Unread post by Nereid » Tue Dec 07, 2010 3:27 am

MosaicDave wrote:Well, I think this is a great topic, so Nereid thank you for starting this thread. I have some "possibly quite radically different" views of my own; maybe this will get very interesting...
I didn't notice that you'd posted this, before I posted my second in this thread (I usually prepare offline).
To your list of questions, I might add one or two of my own:
Did Neptune exist between when it was proposed and when it was observed?
First of all, of course, what about the period before it was proposed?

Is it possible, that previous to anyone proposing or looking for Neptune, that it neither existed, nor did not exist?
In this case, the question is capable of being answered, to a high degree of confidence: there are historical records, pre-dating the discovery observation, among which Neptune should be found (and so it turned out to be, IIRC).

This frequently happens with newly discovered asteroids; there are hundreds of thousands of astronomical observations in the form of glass plates (covered in photographic emulsion), going back almost a century (to give just one example).
What is the role of consensus, in shaping "reality"?

To add an example to your list, if I may, there are many people (I among them) who believe they have observed anomalous forces on highly electrically polarized dielectrics.

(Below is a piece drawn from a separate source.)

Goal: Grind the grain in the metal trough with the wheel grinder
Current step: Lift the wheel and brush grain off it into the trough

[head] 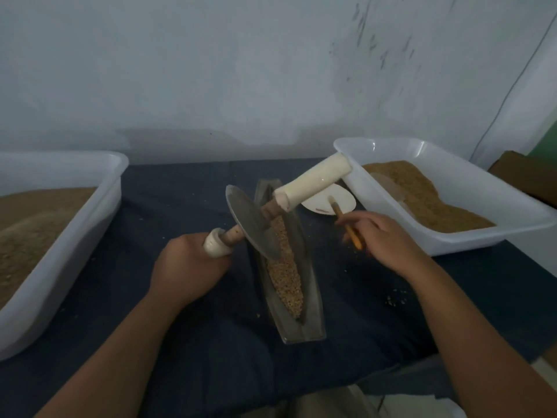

There are others (of course many times more) who are equally convinced that this is nothing but pseudoscientific bunk.
If we stick with physics and astronomy, as I would like to do in all my threads here, then this sort of thing should be relatively easy to address, at least in principle.

For example:
* write down the hypothesis to be tested
* discuss it until a reasonable number of competent people agree that the hypothesis is clearly and unambiguously stated, and that it could be objectively addressed
* design an experiment to test this hypothesis, paying particular attention to the protocol for ensuring objectivity
* conduct the experiment
* publish the results, which would include all the raw data
* if necessary, repeat twice (once with a different team using the same protocol, and once starting entirely from scratch)
What role does the attitude of an experimenter have, in the shaping of a phenomenon that is being observed?
If there is any, then what's being studied is unlikely to be physics (and surely couldn't be astronomy!)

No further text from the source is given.